What to produce:
Only the lines from the one containing "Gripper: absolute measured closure" through the end of the data belong in the answer; reproduce them exactly.

Supplied material:
════

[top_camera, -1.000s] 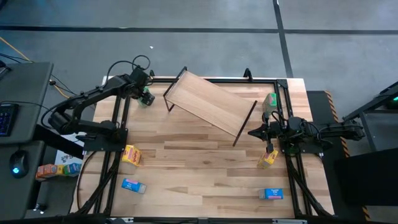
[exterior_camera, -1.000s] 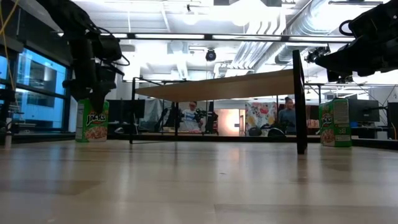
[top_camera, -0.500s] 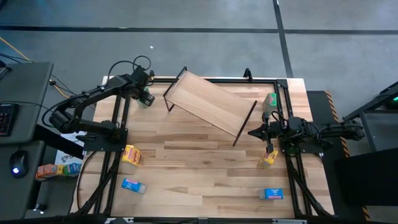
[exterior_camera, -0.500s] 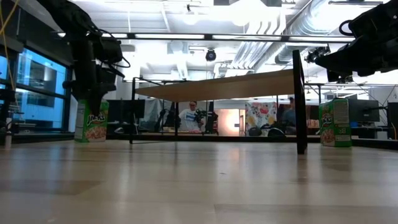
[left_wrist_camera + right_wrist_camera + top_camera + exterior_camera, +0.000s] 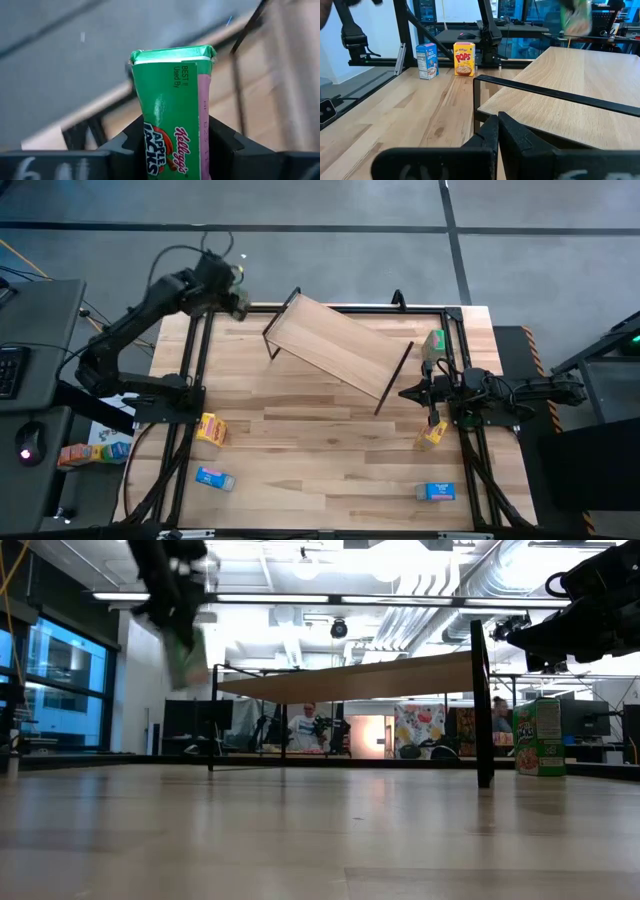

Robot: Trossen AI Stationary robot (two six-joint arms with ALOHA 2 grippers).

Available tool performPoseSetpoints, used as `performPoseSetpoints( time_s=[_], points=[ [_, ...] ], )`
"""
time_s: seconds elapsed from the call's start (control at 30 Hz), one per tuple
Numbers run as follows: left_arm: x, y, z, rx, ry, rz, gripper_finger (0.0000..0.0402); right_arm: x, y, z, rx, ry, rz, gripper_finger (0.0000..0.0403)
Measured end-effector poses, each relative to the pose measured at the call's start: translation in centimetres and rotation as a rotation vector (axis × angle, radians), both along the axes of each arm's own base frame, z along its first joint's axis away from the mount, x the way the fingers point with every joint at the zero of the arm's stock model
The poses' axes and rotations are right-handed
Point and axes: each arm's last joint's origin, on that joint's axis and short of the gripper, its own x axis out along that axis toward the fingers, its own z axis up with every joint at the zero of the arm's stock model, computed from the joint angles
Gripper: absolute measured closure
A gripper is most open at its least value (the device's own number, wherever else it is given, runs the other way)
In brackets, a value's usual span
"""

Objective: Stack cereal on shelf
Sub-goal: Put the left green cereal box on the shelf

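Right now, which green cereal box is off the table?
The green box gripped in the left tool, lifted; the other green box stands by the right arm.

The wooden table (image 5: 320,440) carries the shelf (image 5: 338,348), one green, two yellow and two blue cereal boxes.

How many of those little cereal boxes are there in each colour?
Green boxes: 2, one held in the left pincer, one standing by the shelf.
Yellow boxes: 2.
Blue boxes: 2.
Total: 6.
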Motion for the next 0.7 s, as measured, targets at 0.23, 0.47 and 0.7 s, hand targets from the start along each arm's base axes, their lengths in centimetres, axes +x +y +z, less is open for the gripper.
performPoseSetpoints(
  time_s=[0.23, 0.47, 0.7],
  points=[
    [3.4, -0.9, 5.8, 0.139, -0.051, -0.169, 0.0286, 0.0, 0.0, 0.0, 0.001, 0.000, 0.000, 0.0403],
    [10.0, -2.3, 5.2, 0.078, 0.101, -0.478, 0.0285, 0.0, 0.0, 0.0, 0.000, 0.000, 0.000, 0.0403],
    [13.6, -6.0, 4.2, 0.093, 0.189, -0.823, 0.0284, 0.0, 0.0, 0.0, 0.000, 0.000, 0.000, 0.0403]
  ],
)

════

Finished task:
Gripper: absolute measured closure
A gripper is most open at its least value (the device's own number, wherever else it is given, runs the other way)
In brackets, a value's usual span
"""

Objective: Stack cereal on shelf
Sub-goal: Put the left green cereal box on the shelf

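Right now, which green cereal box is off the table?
The green box gripped in the left tool, lifted; the other green box stands by the right arm.

The wooden table (image 5: 320,440) carries the shelf (image 5: 338,348), one green, two yellow and two blue cereal boxes.

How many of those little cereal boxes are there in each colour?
Green boxes: 2, one held in the left pincer, one standing by the shelf.
Yellow boxes: 2.
Blue boxes: 2.
Total: 6.
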Motion for the next 0.7 s, as measured, targets at 0.23, 0.47 and 0.7 s, hand targets from the start along each arm's base axes, their lengths in centimetres, axes +x +y +z, less is open for the gripper.
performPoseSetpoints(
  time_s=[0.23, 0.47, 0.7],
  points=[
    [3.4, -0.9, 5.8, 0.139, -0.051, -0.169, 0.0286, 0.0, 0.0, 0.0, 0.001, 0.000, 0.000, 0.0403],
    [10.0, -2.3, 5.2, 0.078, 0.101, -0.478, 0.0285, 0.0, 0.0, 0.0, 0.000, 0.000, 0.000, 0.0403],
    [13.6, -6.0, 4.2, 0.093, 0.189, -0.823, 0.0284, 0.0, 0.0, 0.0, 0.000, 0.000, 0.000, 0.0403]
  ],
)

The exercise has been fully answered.